Cisco 6509 ping response time problems

jens.boberg · ‎05-09-2006

Hi guys and girls,

I'm experiencing a rather annoying thing in a clients network.

Here's the setup:

2 Cisco Catalyst 6509 with SUP720

Cisco Internetwork Operating System Software

IOS (tm) s72033_rp Software (s72033_rp-JK9SV-M), Version 12.2(18)SXD5, RELEASE SOFTWARE (fc3)

Technical Support: http://www.cisco.com/techsupport

Compiled Fri 13-May-05 19:15 by ssearch

Image text-base: 0x4002100C, data-base: 0x42698000

ROM: System Bootstrap, Version 12.2(17r)S2, RELEASE SOFTWARE (fc1)

BOOTLDR: s72033_rp Software (s72033_rp-JK9SV-M), Version 12.2(18)SXD5, RELEASE SOFTWARE (fc3)

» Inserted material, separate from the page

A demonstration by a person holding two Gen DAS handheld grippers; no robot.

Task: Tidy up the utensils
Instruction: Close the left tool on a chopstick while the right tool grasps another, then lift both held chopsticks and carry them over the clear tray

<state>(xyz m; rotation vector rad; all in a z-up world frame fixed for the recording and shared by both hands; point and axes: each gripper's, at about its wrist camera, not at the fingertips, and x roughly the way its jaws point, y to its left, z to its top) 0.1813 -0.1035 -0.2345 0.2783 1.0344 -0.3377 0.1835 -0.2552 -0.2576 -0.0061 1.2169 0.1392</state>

Here's the essentials out of my configuration:

mls ip multicast flow-stat-timer 9

no mls flow ip

no mls flow ipv6

mls cef error action freeze

spanning-tree mode pvst

no spanning-tree optimize bpdu transmission

redundancy

mode sso

main-cpu

auto-sync running-config

interface Vlan7

description XXXXX

ip vrf forwarding XXXXX

ip address XXX.XXX.XXX.61 255.255.255.0

ip access-group XXXXX in

no ip redirects

standby 1 ip XXX.XXX.XXX.60

standby 1 authentication XXXXX

router bgp XXXXX

bgp log-neighbor-changes

address-family ipv4 vrf XXXXX

neighbor XXX.XXX.XXX.62 remote-as XXXXX

neighbor XXX.XXX.XXX.62 activate

no auto-summary

no synchronization

network XXX.XXX.XXX.0 mask 255.255.255.0

exit-address-family

ip vrf XXXXX

rd 1:7

route-target export 1:7

My problem is this, when I am at one VLAN and ping's a device on another VLAN i get response times like this:

Response from XXX.XXX.XXX.XXX: byte=32 tid < 1 ms TTL=127

Response from XXX.XXX.XXX.XXX: byte=32 tid=248ms TTL=127

Response from XXX.XXX.XXX.XXX: byte=32 tid < 1 ms TTL=127

Response from XXX.XXX.XXX.XXX: byte=32 tid=97ms TTL=127

Response from XXX.XXX.XXX.XXX: byte=32 tid < 1 ms TTL=127

Response from XXX.XXX.XXX.XXX: byte=32 tid=209ms TTL=127

Response from XXX.XXX.XXX.XXX: byte=32 tid=9ms TTL=127

Response from XXX.XXX.XXX.XXX: byte=32 tid=48ms TTL=127

Response from XXX.XXX.XXX.XXX: byte=32 tid < 1 ms TTL=127

Response from XXX.XXX.XXX.XXX: byte=32 tid=3ms TTL=127

Response from XXX.XXX.XXX.XXX: byte=32 tid=9ms TTL=127

I have tried to connect two PC's to the same physical card in one off my 6509's just at two seperate VLANs and I still have the same problem.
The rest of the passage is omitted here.